Many of those freshmen and sophomores who were forced into action during the only 11-loss season in school history, while winning only once in 2017, are now the upperclassmen for the Big 12 co-leading No. 18 Bears (6-0, 3-0 Big 12). Baylor’s eight-game winning streak is the longest in the conference.
“It does feel good to know that I was part of the foundation for something new,” said Tecklenburg, a 310-pound senior starting left guard who was about 40 pounds lighter as a redshirt freshman when he was a tight end before the past two seasons as the starting center.
“Looking back at the 1-11 year and just seeing now the progress of how Baylor has changed, the culture has changed, and just how when you buy into a process that it actually works,” said senior linebacker Jordan Williams, his role expanded with a season-ending knee injury last week to leading tackler Clay Johnston, another of the seniors.
Tecklenburg, Williams and Johnston are among 10 current seniors who redshirted as true freshmen in 2015, when Baylor was coming off back-to-back Big 12 titles and had its last eight-game winning streak. There is also sixth-year receiver Chris Platt, who played as a redshirt freshman that season and got an extra year of eligibility after a knee injury only four games into the 2017 season.
They all stayed in the aftermath of a sprawling sexual assault scandal that led to coach Art Briles getting fired before the 2016 season, when the Bears started 6-0 under interim coach Jim Grobe before losing 17 of their next 19 games. There was a six-game losing streak before a Cactus Bowl victory, then 1-11 in Rhule’s debut season.
“There’s always going to be a special relationship with those guys that were on that 1-11 year,” Tecklenburg said. “We’ve been through a lot, so that was a hard year. Just where we’ve come right now, we want to go a lot further, but it is special to kind of reflect sometimes and know that we’ve built something.”
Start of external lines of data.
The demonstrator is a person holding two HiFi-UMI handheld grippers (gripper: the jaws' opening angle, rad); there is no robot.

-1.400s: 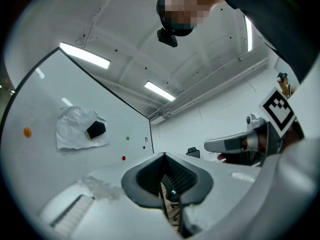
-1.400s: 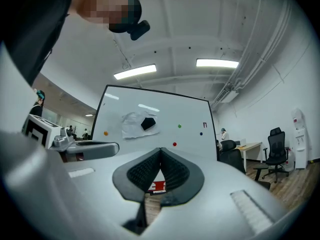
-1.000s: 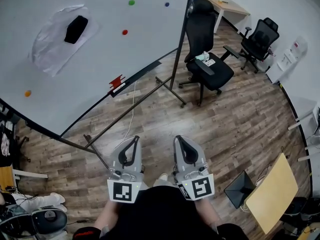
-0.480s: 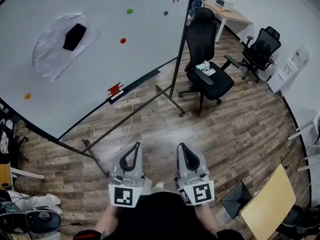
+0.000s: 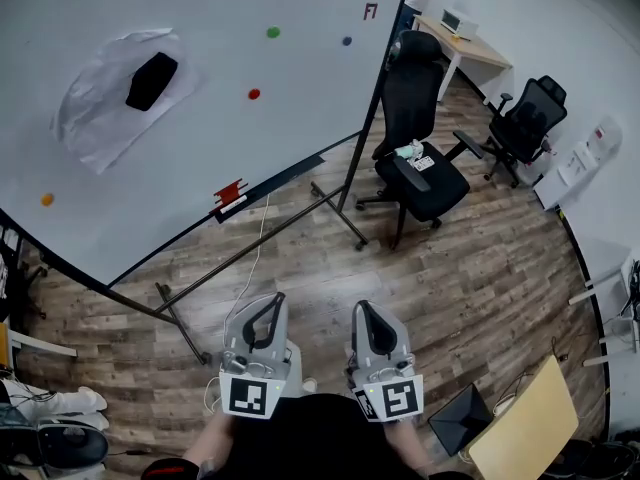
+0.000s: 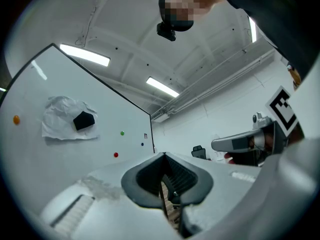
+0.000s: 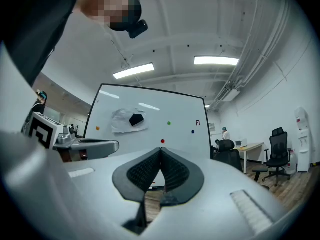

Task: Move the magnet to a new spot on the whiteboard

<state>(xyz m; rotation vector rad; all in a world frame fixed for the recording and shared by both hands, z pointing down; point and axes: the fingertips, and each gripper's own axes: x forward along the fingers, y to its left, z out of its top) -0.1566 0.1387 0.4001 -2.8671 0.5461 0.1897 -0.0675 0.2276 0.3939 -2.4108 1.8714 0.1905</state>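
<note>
The red magnet point(image 5: 254, 94) sits on the whiteboard point(image 5: 200, 178) well ahead of my left gripper point(image 5: 275, 299) and right gripper point(image 5: 362, 307), both jaws closed on nothing.

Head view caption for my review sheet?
Left gripper and right gripper, both shut and empty, short of the whiteboard; red magnet untouched.

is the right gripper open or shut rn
Shut. The right gripper shows its jaws meeting at the tips in its own view, with nothing between them.
</note>
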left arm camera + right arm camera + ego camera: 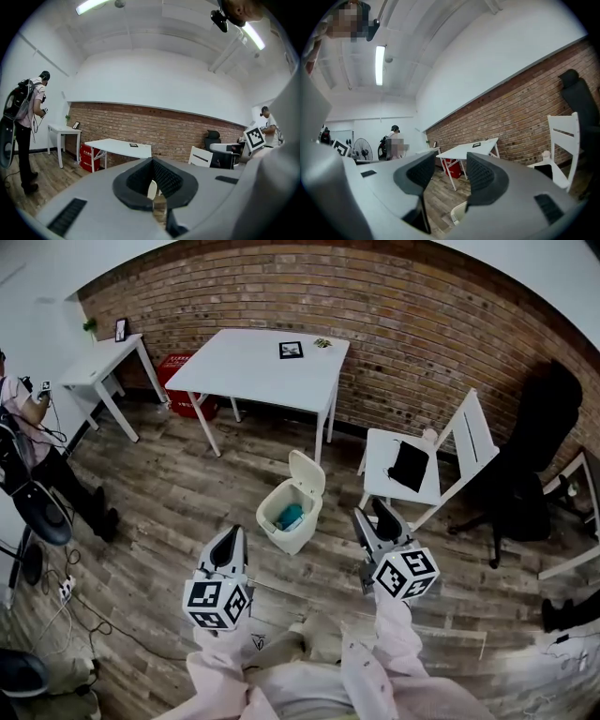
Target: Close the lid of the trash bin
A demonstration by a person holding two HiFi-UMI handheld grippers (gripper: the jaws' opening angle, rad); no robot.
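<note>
The trash bin point(281, 535) stood on the wood floor point(169, 512), in front of the person. It was between the two claws but well apart from both. Its lid point(308, 474) stood straight up at the back, so the bin was wide open. Inside lay something blue-green point(290, 516); I could not tell what it was.

The left claw point(231, 538) was pressed together at its tips, with nothing in it. The right claw point(374, 515) was spread wide and was empty too.

No claw had touched the lid yet. To close it well, one claw should probably reach over the top edge of the lid. Then it should push the lid gently forward and down until it lies flat on the rim. The bin looked light, so a hard shove might tip it over or slide it away.
</note>
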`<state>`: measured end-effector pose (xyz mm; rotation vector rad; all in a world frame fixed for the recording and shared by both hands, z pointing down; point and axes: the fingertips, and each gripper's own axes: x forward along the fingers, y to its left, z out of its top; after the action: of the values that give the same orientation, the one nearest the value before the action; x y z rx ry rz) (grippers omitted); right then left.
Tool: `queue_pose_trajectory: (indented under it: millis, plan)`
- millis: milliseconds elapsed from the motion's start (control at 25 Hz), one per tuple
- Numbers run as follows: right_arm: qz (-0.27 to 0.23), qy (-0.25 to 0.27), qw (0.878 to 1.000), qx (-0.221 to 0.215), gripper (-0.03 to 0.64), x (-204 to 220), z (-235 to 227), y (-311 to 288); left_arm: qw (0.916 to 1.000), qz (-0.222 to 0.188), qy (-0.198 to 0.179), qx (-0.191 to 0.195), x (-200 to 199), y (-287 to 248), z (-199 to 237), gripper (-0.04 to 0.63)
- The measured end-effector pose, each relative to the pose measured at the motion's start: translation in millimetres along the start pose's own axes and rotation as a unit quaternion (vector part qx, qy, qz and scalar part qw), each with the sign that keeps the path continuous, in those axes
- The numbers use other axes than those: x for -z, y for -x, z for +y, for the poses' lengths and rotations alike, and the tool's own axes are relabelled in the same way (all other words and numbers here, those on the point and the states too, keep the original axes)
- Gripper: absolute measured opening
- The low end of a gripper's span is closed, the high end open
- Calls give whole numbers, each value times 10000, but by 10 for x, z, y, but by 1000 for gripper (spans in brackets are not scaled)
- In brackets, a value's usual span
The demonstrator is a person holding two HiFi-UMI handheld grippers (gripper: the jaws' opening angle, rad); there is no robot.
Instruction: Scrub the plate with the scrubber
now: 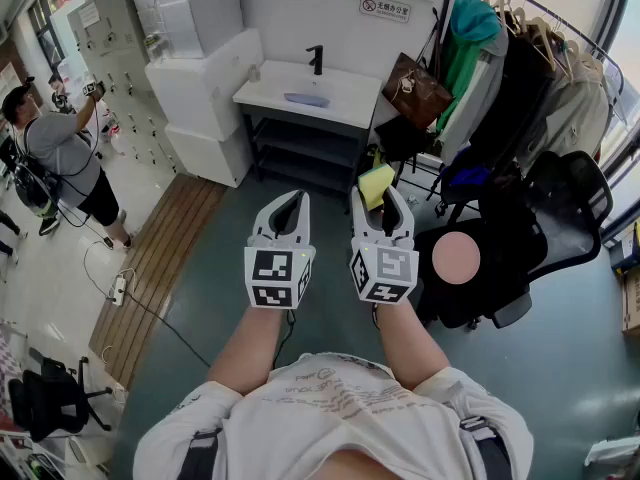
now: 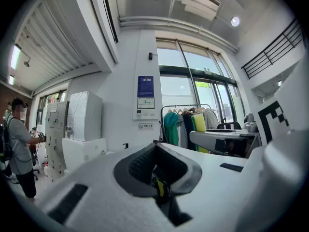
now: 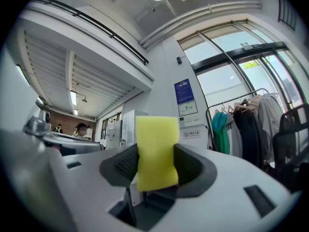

A 43-point loss at Oklahoma State was the most lopsided in 2017, when only three of the 11 losses were by more than 14 points. That is where the Bears play Saturday after surviving double overtime to beat Texas Tech at home last weekend.
“Our older players went through all of the trials and tribulations and built it the right way, so that they appreciate now when they’re having success what it took to get here,” Rhule said.
“That year we went 1-11, a lot of those games, they weren’t just blowouts and they weren’t just teams just dominating us physically,” Williams said. “It was just people were older and more experienced than we were.”
These Bears are far from satisfied only halfway through the regular season. The trip to Stillwater is part of a difficult remaining schedule, including consecutive home games against No. 5 Oklahoma and No. 15 Texas next month.
“There’s still a lot that we need to get better at. I think since conference play started, I don’t think we’ve played near our best football,” Tecklenburg said. “At least we’re getting wins while we’re learning these lessons. It’d be a lot harder if we were losing these games.”
Baylor’s current winning streak began with a win over Texas Tech in the regular season finale last November, and the Bears then beat Vanderbilt in the Texas Bowl.
Both of their Big 12 home games have come down to the wire. They won 23-21 over Iowa State in their league opener Sept. 28 when John Mayers kicked a 38-yard field goal in the final minute after blowing a 20-0 lead in the fourth quarter.
“I think everyone on the team knows we’re capable of a lot more,” Tecklenburg said. “So while we are happy after the wins, there is a feeling in the locker room every week of we’ve got to look at this honestly tomorrow and grow. … A lot of people want to be more than 6-0.”